Pour faire simple, la proposition de loi vise à pousser les députés à être assidus aux séances techniques et aux plénières. Pour cela, Mohamed Ayib Salim Daffé et Me Aïssata Tall Sall ont retouché l’article 118 du Règlement intérieur. Dans la proposition qui ne contient qu’un seul article, les dispositions de l'article 118 du Règlement intérieur sont modifiées ainsi qu'il suit : « la présence du député aux séances plénières de l'Assemblée nationale est obligatoire. Toutefois, le député peut s'excuser de ne pouvoir assister à une séance déterminée. La demande doit faire l'objet d'une déclaration écrite, motivée et adressée au président de l'Assemblée nationale ».
Les auteurs de la proposition de loi considèrent comme excuse légitime les points suivants : la participation à une mission ou activité parlementaire ou de représentation dûment autorisée; la maladie, l’accident ou l’incapacité médicalement constatée; un voyage d'une durée inférieure à un mois; une obligation légale ou judiciaire; un événement familial important empêchant le député de se déplacer; un cas de force majeure incontestable; ou toute autre cause dûment justifiée et appréciée par le Bureau. L'excuse est appréciée au vu des justificatifs produits par le député concerné.
Des sanctions très lourdes en cas d’absence non justifiée
La proposition de loi est claire : lorsqu'au cours d'une session ordinaire unique, et sans excuse légitime admise par le Bureau de l'Assemblée nationale, un député aura manqué à plusieurs séances plénières, il encourt les sanctions suivantes : un rappel à l'ordre du président de l'Assemblée nationale en cas d'absence à deux (02) séances plénières consécutives; une retenue égale au quart de l'indemnité parlementaire du mois suivant en cas d'absence à quatre (04) séances plénières; une retenue égale à la moitié de l'indemnité parlementaire du mois suivant en cas d'absence à six (06) séances plénières.
Ce n’est pas tout : le député absentéiste encourt aussi la suspension de la totalité de l'indemnité parlementaire du mois suivant, ainsi que des avantages en nature attachés à l'exercice du mandat en cas d'absence à huit (08) séances plénières.

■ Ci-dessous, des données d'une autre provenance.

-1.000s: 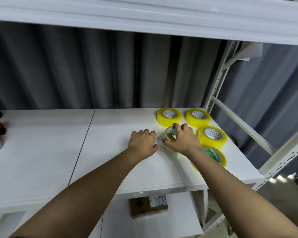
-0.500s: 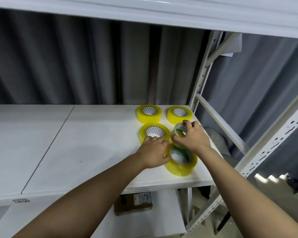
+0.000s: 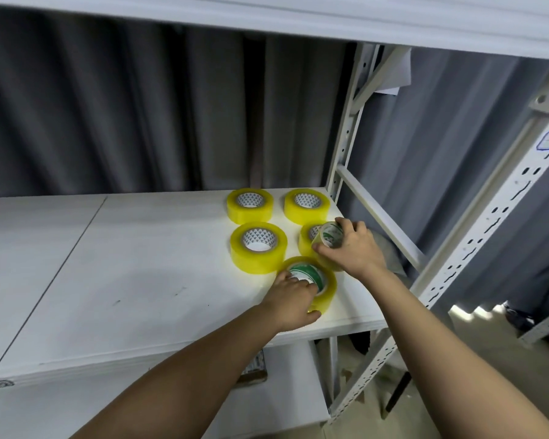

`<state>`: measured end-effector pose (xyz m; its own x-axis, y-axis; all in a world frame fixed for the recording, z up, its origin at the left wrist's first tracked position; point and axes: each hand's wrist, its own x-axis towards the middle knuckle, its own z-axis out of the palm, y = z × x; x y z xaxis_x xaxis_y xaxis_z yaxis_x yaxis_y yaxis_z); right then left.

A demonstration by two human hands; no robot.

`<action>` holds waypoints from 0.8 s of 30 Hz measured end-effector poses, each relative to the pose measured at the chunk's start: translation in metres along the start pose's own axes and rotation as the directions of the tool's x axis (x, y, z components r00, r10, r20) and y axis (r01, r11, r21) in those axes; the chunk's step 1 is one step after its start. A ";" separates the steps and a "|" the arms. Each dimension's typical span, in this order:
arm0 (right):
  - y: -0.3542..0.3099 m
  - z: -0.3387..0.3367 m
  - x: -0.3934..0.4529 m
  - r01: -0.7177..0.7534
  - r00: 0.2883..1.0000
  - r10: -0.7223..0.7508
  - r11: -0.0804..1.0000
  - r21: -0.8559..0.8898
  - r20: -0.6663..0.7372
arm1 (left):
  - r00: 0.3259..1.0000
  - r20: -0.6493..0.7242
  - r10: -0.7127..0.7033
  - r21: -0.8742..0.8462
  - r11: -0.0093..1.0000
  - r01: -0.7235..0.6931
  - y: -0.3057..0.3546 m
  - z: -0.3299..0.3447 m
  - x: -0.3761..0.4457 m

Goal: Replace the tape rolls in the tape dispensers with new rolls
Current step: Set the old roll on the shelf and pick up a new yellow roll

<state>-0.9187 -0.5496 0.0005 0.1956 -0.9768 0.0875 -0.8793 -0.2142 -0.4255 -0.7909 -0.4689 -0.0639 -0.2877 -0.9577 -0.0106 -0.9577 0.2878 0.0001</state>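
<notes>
Saw five fat yellow rolls bunched at the right end of the white shelf [image 3: 108, 280]. Had the left hand [image 3: 293, 294] curled over the near roll [image 3: 325, 285], at 6 o'clock in the bunch, with fingers on its top rim. Had the right hand [image 3: 351, 247] pinched round a small thin roll [image 3: 330, 236], nearly used up, tilted and held just above the roll at 3 o'clock [image 3: 306, 242]. Left three more alone: one at 9 o'clock [image 3: 258, 258], one at 11 o'clock [image 3: 250, 213], one at 1 o'clock [image 3: 307, 213]. Saw no tape dispenser anywhere.

Could have gone wrong in a few ways. Sat the near roll very close to the front edge of the shelf, so could have let it slide off and drop with a loose grip or a quick pull. Could have sent it rolling away too, if tipped on its side. Could have bumped the 3 o'clock roll toward the open right end, with the right hand so close over it. Could have mixed the old thin roll in with the new ones by putting it down among them. Could not tell about any loose sticky end: too small to see.
</notes>
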 end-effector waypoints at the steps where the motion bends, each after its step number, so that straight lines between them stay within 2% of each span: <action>1: 0.001 -0.001 0.000 -0.002 1.000 0.002 1.000 0.000 0.000 | 1.000 -0.005 -0.001 -0.008 1.000 0.001 0.000 0.000 0.001; 11: 0.005 -0.002 -0.002 -0.020 1.000 0.020 1.000 0.014 -0.005 | 1.000 0.009 0.004 -0.020 1.000 -0.004 -0.004 -0.005 -0.001; 13: 0.008 -0.004 -0.002 -0.033 0.999 0.034 0.999 0.036 -0.020 | 1.000 -0.026 -0.013 -0.114 0.993 0.010 -0.008 -0.009 -0.003; 15: 0.013 -0.009 -0.003 -0.054 0.997 0.058 0.996 0.072 -0.049 | 0.996 -0.063 -0.070 -0.323 0.945 0.046 -0.013 -0.015 -0.006; 17: 0.017 -0.014 -0.002 -0.077 0.993 0.087 0.990 0.120 -0.085 | 0.984 -0.059 -0.170 -0.604 0.791 0.101 -0.019 -0.019 -0.009; 19: 0.020 -0.016 -0.003 -0.095 0.988 0.112 0.983 0.155 -0.105 | 0.972 -0.030 -0.231 -0.821 0.561 0.108 -0.025 -0.022 -0.013; 22: 0.020 -0.014 -0.006 -0.120 0.983 0.144 0.973 0.198 -0.112 | 0.961 -0.012 -0.275 -0.956 0.284 0.070 -0.030 -0.029 -0.022; 24: 0.018 -0.011 -0.009 -0.128 0.982 0.156 0.966 0.225 -0.110 | 0.955 -0.015 -0.298 -0.989 0.142 0.029 -0.034 -0.034 -0.031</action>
<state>-0.9413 -0.5449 0.0021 0.0071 -0.9929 0.1189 -0.7768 -0.0804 -0.6246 -0.7490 -0.4493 -0.0297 0.0102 -0.9999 0.0048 -0.1470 0.0032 0.9891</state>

La sanction suprême, la plus grave, vient en dernière position. Le parlementaire encourt le constat de sa démission d'office en cas d'absence à dix (10) séances plénières.
Comme si les députés sont considérés comme des élèves, la proposition de loi indique qu’ils peuvent s'excuser de ne pouvoir assister à une séance déterminée. Pour cela, les demandes doivent faire l'objet d'une déclaration écrite, motivée et adressée au président de l'Assemblée nationale.
Tout de même, précise la proposition de loi, avant toute retenue, suspension ou constatation de démission d'office, le président de l'Assemblée nationale notifie par écrit au député concerné les absences relevées et les sanctions encourues. Le député dispose d'un délai de dix (10) jours, à compter de la notification pour présenter ses observations et produire ses pièces justificatives.
Le Bureau apprécie les observations et justificatifs produits et statue sur les sanctions du présent article. La démission d'office ne peut être constatée qu'après examen des observations du député par le Bureau, lequel en informe l'Assemblée nationale, qui décide par vote.
Le démissionnaire remplacé par son suppléant
Le député déclaré démissionnaire d'office est immédiatement remplacé à la prochaine séance plénière par son suppléant, conformément aux textes en vigueur.
Toute décision de sanction est notifiée par écrit au député concerné par le président de l'Assemblée nationale, les sanctions financières sont transmises aux questeurs pour exécution. Les retenues et suspensions prennent effet sur les échéances indemnitaires du mois suivant la décision, sans préjudice des régularisations rendues nécessaires par l'admission ultérieure d'une excuse légitime.
Par contre, les députés élus dans les circonscriptions législatives de l'extérieur sont soumis à un régime d'autorisation d'absence dérogatoire fixé par une Instruction générale du bureau.